=== The data ===
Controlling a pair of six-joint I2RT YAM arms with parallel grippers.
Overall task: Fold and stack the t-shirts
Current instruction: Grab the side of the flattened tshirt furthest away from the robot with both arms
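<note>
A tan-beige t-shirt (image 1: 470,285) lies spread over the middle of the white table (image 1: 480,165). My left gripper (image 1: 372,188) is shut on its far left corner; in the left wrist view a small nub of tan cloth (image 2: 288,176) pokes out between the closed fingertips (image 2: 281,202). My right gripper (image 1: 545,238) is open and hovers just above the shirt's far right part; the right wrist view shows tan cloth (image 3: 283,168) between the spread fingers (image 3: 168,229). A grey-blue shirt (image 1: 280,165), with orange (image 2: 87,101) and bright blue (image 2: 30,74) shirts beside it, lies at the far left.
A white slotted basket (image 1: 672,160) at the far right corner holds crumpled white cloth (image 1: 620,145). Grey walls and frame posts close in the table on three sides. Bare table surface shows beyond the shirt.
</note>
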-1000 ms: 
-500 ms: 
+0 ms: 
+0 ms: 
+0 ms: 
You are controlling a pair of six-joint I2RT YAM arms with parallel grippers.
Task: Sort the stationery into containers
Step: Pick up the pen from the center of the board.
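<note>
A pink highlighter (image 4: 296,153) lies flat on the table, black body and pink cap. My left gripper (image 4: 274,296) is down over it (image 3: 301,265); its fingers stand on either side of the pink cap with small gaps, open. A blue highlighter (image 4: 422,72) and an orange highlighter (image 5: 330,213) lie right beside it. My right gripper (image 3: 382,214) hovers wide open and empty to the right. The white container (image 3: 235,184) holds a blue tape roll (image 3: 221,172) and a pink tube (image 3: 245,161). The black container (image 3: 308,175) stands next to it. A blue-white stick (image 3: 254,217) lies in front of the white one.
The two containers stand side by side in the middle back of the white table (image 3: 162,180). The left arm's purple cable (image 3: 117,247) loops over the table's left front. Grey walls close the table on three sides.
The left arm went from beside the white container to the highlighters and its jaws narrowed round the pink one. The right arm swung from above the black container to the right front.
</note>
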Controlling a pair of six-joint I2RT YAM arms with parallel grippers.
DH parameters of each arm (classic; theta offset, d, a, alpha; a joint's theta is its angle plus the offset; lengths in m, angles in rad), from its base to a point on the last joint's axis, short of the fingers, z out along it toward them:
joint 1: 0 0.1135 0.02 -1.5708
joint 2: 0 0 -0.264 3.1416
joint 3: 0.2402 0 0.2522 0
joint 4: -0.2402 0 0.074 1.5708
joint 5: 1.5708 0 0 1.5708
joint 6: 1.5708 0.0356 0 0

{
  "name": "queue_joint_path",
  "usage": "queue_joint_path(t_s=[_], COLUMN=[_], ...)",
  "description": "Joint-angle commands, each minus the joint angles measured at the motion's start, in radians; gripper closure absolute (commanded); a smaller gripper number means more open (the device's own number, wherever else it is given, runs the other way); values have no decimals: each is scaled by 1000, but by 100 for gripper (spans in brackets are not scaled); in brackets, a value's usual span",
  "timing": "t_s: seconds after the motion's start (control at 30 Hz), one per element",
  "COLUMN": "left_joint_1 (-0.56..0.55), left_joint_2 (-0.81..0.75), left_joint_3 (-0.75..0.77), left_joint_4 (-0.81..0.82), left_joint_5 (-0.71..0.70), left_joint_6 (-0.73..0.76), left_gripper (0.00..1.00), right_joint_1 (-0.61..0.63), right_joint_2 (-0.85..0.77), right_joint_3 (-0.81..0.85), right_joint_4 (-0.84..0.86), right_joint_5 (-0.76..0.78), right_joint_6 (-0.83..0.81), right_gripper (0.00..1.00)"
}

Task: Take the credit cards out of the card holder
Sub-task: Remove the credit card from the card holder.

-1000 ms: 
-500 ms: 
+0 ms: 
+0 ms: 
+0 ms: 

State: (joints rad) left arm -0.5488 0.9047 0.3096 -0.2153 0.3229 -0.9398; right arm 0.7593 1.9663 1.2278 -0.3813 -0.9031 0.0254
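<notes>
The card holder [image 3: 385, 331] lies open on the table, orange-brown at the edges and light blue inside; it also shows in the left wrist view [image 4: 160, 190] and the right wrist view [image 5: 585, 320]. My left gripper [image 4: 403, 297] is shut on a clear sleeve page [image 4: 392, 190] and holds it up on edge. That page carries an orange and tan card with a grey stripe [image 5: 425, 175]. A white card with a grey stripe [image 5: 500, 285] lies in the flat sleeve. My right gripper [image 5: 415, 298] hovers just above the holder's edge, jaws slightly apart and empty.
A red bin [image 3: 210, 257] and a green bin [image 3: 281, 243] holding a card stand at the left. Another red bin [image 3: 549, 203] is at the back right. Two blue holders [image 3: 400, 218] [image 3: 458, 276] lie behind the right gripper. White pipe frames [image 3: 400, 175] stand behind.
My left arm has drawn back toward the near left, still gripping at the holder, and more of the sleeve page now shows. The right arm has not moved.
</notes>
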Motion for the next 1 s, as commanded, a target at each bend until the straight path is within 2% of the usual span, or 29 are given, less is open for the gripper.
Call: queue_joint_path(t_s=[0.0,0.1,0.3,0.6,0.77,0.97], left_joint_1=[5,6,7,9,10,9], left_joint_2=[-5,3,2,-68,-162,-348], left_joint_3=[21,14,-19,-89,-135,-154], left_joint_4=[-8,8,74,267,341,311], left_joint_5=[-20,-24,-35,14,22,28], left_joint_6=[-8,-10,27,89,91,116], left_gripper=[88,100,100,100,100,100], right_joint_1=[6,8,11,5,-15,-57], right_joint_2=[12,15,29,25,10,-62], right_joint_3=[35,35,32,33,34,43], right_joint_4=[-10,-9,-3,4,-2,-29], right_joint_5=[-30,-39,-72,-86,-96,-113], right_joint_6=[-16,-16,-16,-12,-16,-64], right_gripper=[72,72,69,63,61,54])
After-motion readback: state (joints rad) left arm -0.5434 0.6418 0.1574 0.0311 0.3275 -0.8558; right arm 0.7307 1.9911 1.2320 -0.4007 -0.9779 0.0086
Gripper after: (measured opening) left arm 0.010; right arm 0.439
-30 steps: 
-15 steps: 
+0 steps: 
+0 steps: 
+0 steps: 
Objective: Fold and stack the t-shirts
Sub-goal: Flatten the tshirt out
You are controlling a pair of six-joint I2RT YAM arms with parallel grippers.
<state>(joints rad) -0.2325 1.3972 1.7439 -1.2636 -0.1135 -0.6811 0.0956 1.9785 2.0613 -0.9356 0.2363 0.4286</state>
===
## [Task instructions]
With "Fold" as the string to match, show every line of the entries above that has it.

## [Response below]
Overall task: Fold and stack the t-shirts
Objective: Fold and stack the t-shirts

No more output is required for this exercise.